果断把蛋噶了

被(前)室友一通电话叫去原来的地址,我本来不是很愿意,呃,谁知道摄像头还留没留着。

“你受伤了?”

姑且还是问一下,如果事情不严重就让他过来好了。

“我还好,”他慢悠悠地说,“挺健康的——”

“既然没事那叫我干嘛,”我皱了皱眉,“工作时间不要随便骚扰我,除非我自愿。”

这时电话那头传来高昂的咒骂声:“别他妈的一副没事人的样子了,我快痛死了!都是你那没用的能力害的……”

完全没听过的嗓音,不是我认识的人,但他说这话我就不乐意了啊,室友那能力再没用可是坑过我的!

“是我的一个朋友啦,他叫伊鲁索,伤得有点重。需要你过来给他止血,顺便缝合几根手指,方便吗?”

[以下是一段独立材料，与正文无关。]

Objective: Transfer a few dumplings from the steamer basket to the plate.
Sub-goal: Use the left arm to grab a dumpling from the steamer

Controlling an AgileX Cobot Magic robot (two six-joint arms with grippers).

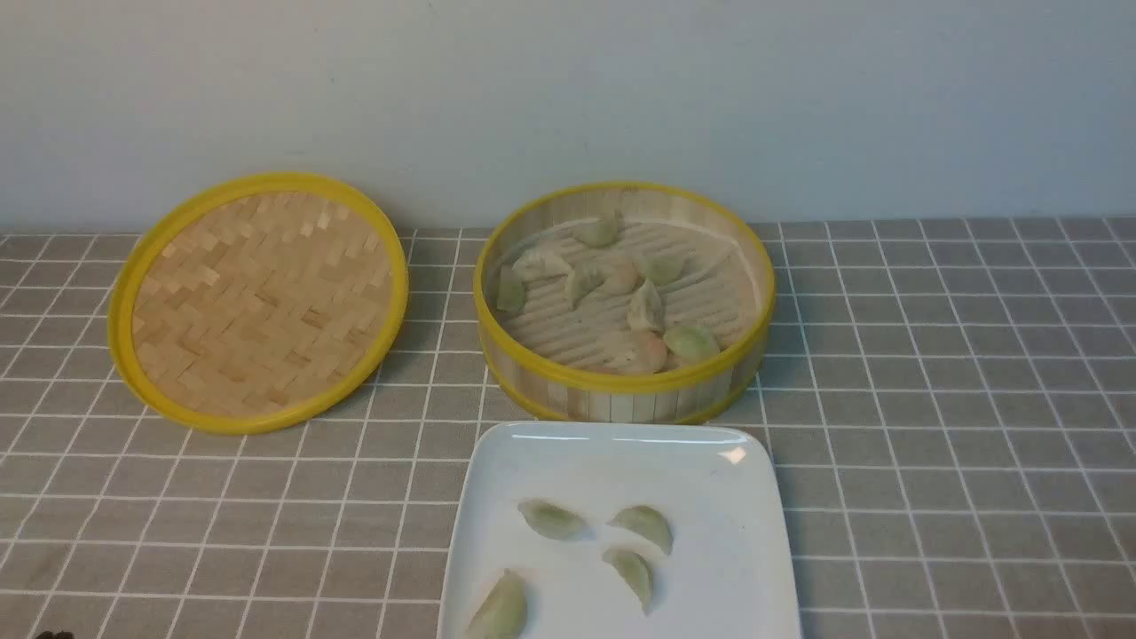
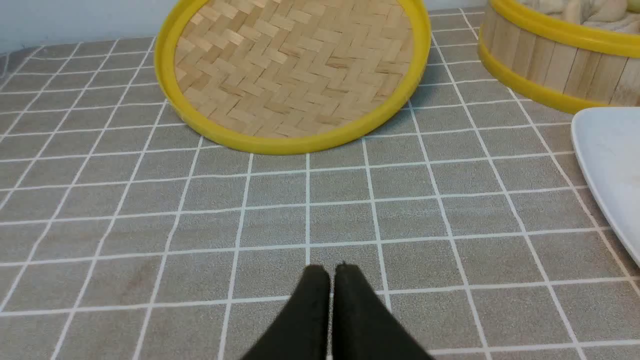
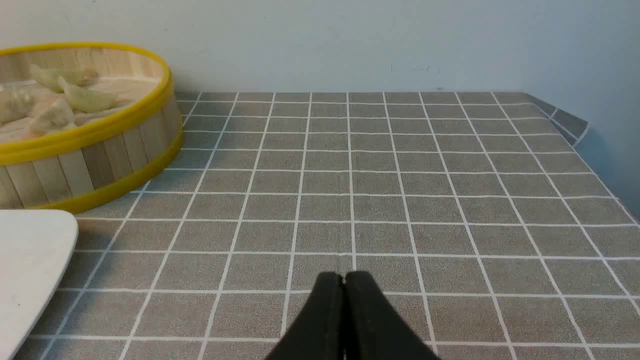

缝合断指吗……这种缝线的活儿我还真没怎幺做过,唯一一个是在某人的那啥。

虽然职业生涯只缝过两针,不过我还蛮自信的:“交给我。”

我急匆匆提着医疗箱去了熟悉的地点,从楼道开始淋了一路的血点,稍微有点惊悚。

室友在门口迎接我,跟我打了个招呼,看起来完全不担心他的朋友的伤情。

也怪不得他那样淡定,伊鲁索在电话那边叫得要死要活,结果手指并不是断掉了,而是半边手掌像被火药炸过——的东西飞溅出来的尖锐碎屑刮过一样。

简单来说就是割破了几个大血口子,只是血流得多看起来吓人,其实根本不严重。

我帮伊鲁索清除创面的时候,就听着他时不时发出忍耐的嘶声。

还有继续数落室友,虽然感觉他的伤完全是过于轻敌造成的,但我还是“嗯嗯”的这幺敷衍他了。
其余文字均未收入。